▶ _Task requirements_: Since the pictures are not wanted, retype the listing below exactly and without them.

▶ _Data excerpt_:
-- Opening Marker --

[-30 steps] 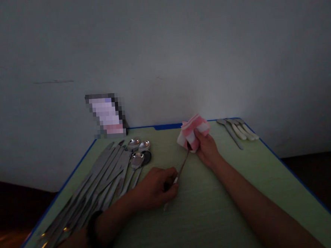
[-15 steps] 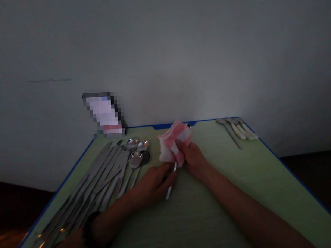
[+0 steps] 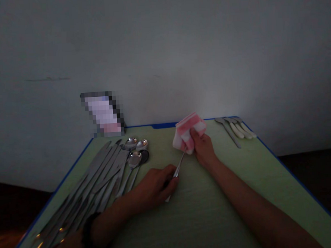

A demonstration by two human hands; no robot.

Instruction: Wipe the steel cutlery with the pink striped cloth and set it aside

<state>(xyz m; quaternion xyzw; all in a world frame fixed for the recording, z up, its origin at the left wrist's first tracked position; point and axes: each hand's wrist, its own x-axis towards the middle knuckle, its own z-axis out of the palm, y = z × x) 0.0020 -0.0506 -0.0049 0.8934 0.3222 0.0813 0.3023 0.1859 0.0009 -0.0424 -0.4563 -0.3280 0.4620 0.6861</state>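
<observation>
My left hand (image 3: pixel 160 182) is closed around the slim metal handle of a piece of cutlery (image 3: pixel 180 162), low over the middle of the table. The handle's lower end sticks out beneath my fingers, and its far end goes into a folded pink-and-white striped cloth (image 3: pixel 190 124). The cloth hides the head, so I cannot tell which kind of cutlery it is. Gripping that cloth from the right, with the thumb on top, is my right hand (image 3: pixel 204 147). Left of my hands lie several metal spoons (image 3: pixel 134 159), bowls toward the wall.
Several long table knives (image 3: pixel 97 162) lie side by side on the left of the green table (image 3: pixel 215 210). At the back right are several white-handled utensils (image 3: pixel 236 131) and an all-metal one (image 3: pixel 230 133). A blurred-out phone-like device (image 3: pixel 103 113) leans against the wall (image 3: pixel 160 45).
My right hand and the cloth have moved right and slightly away from me, along the cutlery. More of its metal shaft now shows between my hands. My left hand has stayed nearly in place.
</observation>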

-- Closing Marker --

▶ _Written solution_:
[-30 steps] 
[-15 steps] 
[+0 steps] 

A demonstration by two human hands; no robot.

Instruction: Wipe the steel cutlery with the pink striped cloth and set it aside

<state>(xyz m; quaternion xyzw; all in a world frame fixed for the recording, z up, its origin at the left wrist's first tracked position; point and axes: each hand's wrist, its own x-axis towards the middle knuckle, its own z-axis out of the palm, y = z × x) 0.0020 -0.0506 -0.0049 0.8934 0.3222 0.0813 0.3023 0.1859 0.0009 -0.0424 -0.4563 -0.3280 0.4620 0.6861</state>
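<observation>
My left hand (image 3: pixel 160 182) is closed around the slim metal handle of a piece of cutlery (image 3: pixel 180 162), low over the middle of the table. The handle's lower end sticks out beneath my fingers, and its far end goes into a folded pink-and-white striped cloth (image 3: pixel 190 124). The cloth hides the head, so I cannot tell which kind of cutlery it is. Gripping that cloth from the right, with the thumb on top, is my right hand (image 3: pixel 204 147). Left of my hands lie several metal spoons (image 3: pixel 134 159), bowls toward the wall.
Several long table knives (image 3: pixel 97 162) lie side by side on the left of the green table (image 3: pixel 215 210). At the back right are several white-handled utensils (image 3: pixel 236 131) and an all-metal one (image 3: pixel 230 133). A blurred-out phone-like device (image 3: pixel 103 113) leans against the wall (image 3: pixel 160 45).
My right hand and the cloth have moved right and slightly away from me, along the cutlery. More of its metal shaft now shows between my hands. My left hand has stayed nearly in place.
</observation>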

This output contains the full answer.